Ini kesempatannya! batin Urna.
"Hahaha, tidak apa-apa. Omong-omong, ibu suka bunga apa?" tanya Urna antusias.
"Saya suka bunga anyelir, bisa dibilang itu seperti bunga ciri khas saya," jawabnya dengan semangat. Pembicaraan mereka seketika berubah menjadi seputar bunga.
"Ah, saya jadi teringat. Saya pernah melihat bunga anyelir berwarna putih dengan garis merah muda di ujung kelopaknya-"
"Di mana?!"
"Eh?"
"Di mana Urna melihatnya?" tanya istri kliennya dengan gusar. Seolah ia harus segera mengetahuinya.
"Di toko bunga seseorang yang saya kenal, sebentar saya cari kartu namanya." Urna segera mengobok-obok isi tasnya dengan senyuman terpatri di bibirnya.
Dapat! ucapnya dalam hati.
"Ini dia kartu namanya." Urna menyerahkan selembar kartu nama toko bunga milik Asta.
"Terima kasih, itu warna anyelir yang langka dan saya sedang mencarinya. Kebetulan macam apa ini, hohoho."
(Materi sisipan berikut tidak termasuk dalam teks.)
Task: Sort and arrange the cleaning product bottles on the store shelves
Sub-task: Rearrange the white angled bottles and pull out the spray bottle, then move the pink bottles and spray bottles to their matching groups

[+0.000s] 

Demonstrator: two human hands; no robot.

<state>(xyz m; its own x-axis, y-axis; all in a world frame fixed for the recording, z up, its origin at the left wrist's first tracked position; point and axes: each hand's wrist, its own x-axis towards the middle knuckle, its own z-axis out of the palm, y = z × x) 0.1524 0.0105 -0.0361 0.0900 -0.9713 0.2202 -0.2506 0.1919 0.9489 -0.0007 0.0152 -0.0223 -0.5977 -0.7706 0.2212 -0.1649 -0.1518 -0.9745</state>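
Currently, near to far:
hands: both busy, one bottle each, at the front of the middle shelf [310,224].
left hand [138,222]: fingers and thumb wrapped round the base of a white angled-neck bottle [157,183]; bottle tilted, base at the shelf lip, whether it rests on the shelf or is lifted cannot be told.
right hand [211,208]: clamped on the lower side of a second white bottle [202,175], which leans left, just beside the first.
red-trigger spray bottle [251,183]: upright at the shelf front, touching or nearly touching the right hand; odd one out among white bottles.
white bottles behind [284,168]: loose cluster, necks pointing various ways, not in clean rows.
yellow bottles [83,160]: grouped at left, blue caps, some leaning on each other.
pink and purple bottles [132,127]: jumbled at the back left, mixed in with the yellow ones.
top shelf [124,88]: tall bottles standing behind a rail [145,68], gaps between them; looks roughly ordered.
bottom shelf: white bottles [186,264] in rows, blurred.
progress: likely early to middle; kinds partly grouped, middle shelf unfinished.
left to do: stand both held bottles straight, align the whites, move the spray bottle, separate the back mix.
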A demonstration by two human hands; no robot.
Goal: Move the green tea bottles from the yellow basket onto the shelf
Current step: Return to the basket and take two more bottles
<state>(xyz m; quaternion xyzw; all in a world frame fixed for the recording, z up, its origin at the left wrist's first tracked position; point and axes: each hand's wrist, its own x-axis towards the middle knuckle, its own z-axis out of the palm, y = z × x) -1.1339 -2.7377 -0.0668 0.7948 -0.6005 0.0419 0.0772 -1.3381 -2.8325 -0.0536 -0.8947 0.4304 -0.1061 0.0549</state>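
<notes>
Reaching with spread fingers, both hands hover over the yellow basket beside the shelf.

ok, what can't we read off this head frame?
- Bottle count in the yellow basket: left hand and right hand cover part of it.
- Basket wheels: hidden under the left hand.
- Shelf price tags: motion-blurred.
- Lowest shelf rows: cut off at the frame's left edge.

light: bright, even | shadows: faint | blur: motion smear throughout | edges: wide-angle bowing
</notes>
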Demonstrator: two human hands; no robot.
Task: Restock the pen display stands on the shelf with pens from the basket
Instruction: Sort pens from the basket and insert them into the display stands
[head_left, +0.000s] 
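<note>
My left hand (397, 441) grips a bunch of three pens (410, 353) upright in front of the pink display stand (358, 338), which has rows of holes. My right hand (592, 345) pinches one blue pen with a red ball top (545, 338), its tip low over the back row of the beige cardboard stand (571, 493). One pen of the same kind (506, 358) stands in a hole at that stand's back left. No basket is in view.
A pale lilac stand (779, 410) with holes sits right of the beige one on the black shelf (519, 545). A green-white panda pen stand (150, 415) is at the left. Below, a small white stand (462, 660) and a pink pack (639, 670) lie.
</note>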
"Syukurlah, saya baru tahu bunga itu langka."
Dalam hatinya Urna bersyukur karena Asta pernah mengatakan bahwa bunga anyelir dengan corak itu memang cukup langka.
"Akhirnya ketemu juga tokonya, istri saya sudah cari kemana-mana. Terima kasih, Urna." Urna mengangguk dengan senyum lebar.
"Sama-sama," balasnya singkat.
KAMU SEDANG MEMBACA
Asta Urna [ON GOING]
RomanceUrna ingin memutuskan hubungan dari masa lalu dengan sempurna lewat bunga perpisahan dari toko bunga Little Cosmos. Tak disangka, pilihannya itu malah membawanya kepada Asta, sang pemilik toko bunga. Asta yang begitu mengganggu dan menyebalkan, namu...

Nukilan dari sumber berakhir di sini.